7. Vegetation Removal: 

If vegetation is required to be removed to allow for a new Manufacturing and Processing facility, this could trigger the need for a planning permit, depending on a number of factors such as species of tree, size of the property, overlays on the property, etc. An Arborist Report and Native Vegetation Assessment may be necessary if a permit is required for vegetation removal.

Other approvals and considerations for Manufacturing & Processing Facilities in Victoria:

Aboriginal Cultural Heritage: 

If your manufacturing facility is located in an area with Aboriginal cultural significance, you may need to comply with requirements that protect the cultural and historical aspects of the area, per the Aboriginal Heritage Act 2006. This could involve undertaking a Cultural Heritage Management Plan (CHMP) which needs to be completed before a Planning Permit can be issued.

Building Permit: 

Depending on the scale of your manufacturing facility, you may need a building permit to ensure that the construction and design of your facility comply with building regulations and safety standards. This is typically governed by the Building Act 1993 and the Building Regulations 2018.

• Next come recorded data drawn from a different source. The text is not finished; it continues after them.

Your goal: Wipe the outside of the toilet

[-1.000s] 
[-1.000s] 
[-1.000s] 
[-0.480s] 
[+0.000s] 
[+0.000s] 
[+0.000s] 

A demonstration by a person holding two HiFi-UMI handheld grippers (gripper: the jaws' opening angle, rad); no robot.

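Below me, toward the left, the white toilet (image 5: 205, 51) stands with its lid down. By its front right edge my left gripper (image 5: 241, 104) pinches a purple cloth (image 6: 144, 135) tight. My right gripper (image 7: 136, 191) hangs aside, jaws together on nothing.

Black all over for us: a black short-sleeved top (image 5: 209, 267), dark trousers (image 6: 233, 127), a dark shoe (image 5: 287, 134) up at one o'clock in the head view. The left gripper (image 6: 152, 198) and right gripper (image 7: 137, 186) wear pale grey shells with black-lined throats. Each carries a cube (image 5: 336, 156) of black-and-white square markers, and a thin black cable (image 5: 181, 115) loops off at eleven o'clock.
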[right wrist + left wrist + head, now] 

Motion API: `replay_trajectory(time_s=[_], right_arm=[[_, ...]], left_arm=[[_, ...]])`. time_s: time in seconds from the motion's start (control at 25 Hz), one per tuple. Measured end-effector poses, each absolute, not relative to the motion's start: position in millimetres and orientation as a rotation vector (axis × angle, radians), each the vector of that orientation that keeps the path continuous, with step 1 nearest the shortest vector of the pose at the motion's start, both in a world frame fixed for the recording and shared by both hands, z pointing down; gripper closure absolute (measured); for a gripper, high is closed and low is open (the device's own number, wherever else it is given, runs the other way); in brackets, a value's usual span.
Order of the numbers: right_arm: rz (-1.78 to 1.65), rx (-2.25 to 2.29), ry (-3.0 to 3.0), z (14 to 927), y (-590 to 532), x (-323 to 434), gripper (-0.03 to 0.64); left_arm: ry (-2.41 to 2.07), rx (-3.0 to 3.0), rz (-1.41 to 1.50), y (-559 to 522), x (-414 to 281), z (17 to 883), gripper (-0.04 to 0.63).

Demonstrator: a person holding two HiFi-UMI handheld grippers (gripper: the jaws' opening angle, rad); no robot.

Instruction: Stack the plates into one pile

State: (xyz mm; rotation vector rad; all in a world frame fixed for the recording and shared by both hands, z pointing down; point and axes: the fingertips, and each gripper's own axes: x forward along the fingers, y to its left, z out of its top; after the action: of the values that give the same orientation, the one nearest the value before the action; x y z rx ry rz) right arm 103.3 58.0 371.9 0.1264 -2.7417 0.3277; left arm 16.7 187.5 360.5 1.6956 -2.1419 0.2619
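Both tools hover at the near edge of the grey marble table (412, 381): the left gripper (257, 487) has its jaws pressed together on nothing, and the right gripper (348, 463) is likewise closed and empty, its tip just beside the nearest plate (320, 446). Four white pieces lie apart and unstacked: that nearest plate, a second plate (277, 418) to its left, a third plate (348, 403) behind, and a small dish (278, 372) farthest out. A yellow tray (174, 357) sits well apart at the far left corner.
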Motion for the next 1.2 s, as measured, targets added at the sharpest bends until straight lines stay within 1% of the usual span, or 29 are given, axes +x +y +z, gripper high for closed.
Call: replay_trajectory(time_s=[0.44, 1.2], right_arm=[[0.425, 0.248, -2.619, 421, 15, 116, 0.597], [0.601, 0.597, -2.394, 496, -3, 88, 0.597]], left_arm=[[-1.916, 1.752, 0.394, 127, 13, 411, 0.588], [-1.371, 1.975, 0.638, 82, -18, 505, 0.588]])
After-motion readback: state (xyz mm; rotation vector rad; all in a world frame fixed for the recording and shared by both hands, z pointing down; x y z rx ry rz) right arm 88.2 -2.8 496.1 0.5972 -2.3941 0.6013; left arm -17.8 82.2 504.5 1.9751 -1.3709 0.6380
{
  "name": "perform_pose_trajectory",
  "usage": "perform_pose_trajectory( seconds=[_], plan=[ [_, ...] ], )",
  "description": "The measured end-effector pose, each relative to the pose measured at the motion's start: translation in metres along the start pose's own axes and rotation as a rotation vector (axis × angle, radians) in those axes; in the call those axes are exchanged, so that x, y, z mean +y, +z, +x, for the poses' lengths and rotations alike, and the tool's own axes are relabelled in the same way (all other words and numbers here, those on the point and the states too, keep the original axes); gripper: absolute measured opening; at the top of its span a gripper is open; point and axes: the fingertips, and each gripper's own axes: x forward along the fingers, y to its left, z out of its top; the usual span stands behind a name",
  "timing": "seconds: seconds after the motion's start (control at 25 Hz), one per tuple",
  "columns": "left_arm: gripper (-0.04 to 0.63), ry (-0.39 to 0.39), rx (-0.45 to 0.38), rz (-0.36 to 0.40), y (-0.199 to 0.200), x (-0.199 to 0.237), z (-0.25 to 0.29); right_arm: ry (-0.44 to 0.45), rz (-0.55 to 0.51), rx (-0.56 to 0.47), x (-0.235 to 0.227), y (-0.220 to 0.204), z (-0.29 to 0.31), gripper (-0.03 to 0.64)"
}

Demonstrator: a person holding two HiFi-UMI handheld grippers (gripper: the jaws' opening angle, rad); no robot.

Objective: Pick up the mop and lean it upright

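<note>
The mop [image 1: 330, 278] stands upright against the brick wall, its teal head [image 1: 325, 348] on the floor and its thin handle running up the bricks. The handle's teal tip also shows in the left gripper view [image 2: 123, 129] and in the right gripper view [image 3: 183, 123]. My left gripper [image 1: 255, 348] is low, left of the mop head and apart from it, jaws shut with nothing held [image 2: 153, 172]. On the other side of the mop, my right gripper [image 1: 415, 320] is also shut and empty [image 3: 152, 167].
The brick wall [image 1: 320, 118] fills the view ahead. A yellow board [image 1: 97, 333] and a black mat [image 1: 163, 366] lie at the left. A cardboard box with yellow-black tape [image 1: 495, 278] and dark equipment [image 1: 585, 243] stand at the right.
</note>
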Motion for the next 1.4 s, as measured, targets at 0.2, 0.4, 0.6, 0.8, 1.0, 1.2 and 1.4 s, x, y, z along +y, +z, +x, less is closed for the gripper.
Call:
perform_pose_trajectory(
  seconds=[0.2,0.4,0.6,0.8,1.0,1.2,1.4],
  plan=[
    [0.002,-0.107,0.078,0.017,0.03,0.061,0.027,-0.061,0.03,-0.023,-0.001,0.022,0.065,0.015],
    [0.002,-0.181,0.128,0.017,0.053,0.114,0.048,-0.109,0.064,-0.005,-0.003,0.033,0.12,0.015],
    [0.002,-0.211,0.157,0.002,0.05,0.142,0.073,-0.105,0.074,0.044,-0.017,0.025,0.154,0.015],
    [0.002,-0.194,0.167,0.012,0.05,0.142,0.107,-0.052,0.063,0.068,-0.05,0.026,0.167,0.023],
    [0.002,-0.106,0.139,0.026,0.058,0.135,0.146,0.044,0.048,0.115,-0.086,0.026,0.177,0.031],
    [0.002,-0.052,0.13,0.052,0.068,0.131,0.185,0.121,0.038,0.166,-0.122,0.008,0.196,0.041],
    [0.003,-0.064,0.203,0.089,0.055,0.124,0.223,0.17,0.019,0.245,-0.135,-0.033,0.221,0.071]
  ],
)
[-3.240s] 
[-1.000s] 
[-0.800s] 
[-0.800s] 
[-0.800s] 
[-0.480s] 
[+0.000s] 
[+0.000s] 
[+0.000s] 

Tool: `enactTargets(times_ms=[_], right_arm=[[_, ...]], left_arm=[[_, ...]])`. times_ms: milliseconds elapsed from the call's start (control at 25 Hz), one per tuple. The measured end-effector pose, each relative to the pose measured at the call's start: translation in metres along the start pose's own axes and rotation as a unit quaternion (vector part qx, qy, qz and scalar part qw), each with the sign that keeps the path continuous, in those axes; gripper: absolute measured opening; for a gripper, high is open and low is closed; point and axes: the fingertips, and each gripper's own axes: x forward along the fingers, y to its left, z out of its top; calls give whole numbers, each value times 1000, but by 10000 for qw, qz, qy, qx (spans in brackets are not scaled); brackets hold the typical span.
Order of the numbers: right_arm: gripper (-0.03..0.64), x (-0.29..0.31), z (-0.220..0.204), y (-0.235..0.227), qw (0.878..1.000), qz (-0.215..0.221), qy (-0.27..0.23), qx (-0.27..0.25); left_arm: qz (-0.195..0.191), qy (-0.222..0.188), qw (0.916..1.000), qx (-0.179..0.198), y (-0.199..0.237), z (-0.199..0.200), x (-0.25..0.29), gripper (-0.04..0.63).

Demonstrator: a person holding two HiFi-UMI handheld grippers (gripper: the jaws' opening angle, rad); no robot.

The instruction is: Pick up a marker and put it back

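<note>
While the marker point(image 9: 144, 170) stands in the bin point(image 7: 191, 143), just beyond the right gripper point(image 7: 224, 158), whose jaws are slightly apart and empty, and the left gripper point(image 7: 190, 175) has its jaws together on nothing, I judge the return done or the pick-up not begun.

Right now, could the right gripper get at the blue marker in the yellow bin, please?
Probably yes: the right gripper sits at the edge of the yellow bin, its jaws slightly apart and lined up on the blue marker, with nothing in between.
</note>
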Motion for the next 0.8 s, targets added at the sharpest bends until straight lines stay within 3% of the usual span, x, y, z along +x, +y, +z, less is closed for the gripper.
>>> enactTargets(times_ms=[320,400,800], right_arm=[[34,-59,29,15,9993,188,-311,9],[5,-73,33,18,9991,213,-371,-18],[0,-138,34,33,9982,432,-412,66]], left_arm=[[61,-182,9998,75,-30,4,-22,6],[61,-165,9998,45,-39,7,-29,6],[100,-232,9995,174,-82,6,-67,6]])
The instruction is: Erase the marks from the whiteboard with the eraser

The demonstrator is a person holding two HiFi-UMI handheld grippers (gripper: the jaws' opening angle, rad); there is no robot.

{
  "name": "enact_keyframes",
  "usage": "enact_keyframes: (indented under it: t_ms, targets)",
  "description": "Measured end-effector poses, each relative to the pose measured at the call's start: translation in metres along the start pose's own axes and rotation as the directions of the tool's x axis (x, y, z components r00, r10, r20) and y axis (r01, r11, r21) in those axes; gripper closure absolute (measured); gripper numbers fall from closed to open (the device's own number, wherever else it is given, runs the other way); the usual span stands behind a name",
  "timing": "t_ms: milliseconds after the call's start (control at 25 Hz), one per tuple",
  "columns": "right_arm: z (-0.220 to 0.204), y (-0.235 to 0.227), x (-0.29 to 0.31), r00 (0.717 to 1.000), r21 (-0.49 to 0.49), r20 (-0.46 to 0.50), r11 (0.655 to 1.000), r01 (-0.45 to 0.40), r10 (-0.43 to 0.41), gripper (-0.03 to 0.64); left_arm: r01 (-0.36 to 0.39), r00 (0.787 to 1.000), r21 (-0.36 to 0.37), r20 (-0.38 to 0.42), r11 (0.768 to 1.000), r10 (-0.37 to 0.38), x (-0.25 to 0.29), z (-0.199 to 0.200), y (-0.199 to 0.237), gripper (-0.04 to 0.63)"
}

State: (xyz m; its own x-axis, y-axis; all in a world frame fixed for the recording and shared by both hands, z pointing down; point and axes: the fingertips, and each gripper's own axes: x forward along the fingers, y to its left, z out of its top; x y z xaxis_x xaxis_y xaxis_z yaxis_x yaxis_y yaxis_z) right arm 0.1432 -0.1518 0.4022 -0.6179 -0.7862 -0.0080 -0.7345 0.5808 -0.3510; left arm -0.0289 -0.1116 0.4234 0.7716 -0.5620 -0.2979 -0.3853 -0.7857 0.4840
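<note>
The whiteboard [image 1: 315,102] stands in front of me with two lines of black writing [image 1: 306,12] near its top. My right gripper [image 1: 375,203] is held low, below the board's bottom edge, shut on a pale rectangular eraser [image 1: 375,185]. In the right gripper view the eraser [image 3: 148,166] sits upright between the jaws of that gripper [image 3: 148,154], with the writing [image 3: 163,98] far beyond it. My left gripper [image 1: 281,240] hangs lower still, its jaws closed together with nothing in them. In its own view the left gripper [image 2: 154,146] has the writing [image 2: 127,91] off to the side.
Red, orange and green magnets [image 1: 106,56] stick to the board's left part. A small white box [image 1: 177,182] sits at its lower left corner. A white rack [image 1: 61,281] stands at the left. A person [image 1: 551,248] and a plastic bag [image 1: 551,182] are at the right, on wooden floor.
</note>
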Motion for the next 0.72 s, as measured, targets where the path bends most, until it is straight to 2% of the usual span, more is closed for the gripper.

Accessibility and Disability Discrimination Act (DDA) Compliance: 

Ensure that your manufacturing facility meets accessibility standards outlined in the DDA to accommodate individuals with disabilities.

To determine the specific planning permits and requirements for your new manufacturing business, it’s crucial to consult with your local council and engage a planning consultant familiar with the Victorian Planning Provisions and Planning Schemes.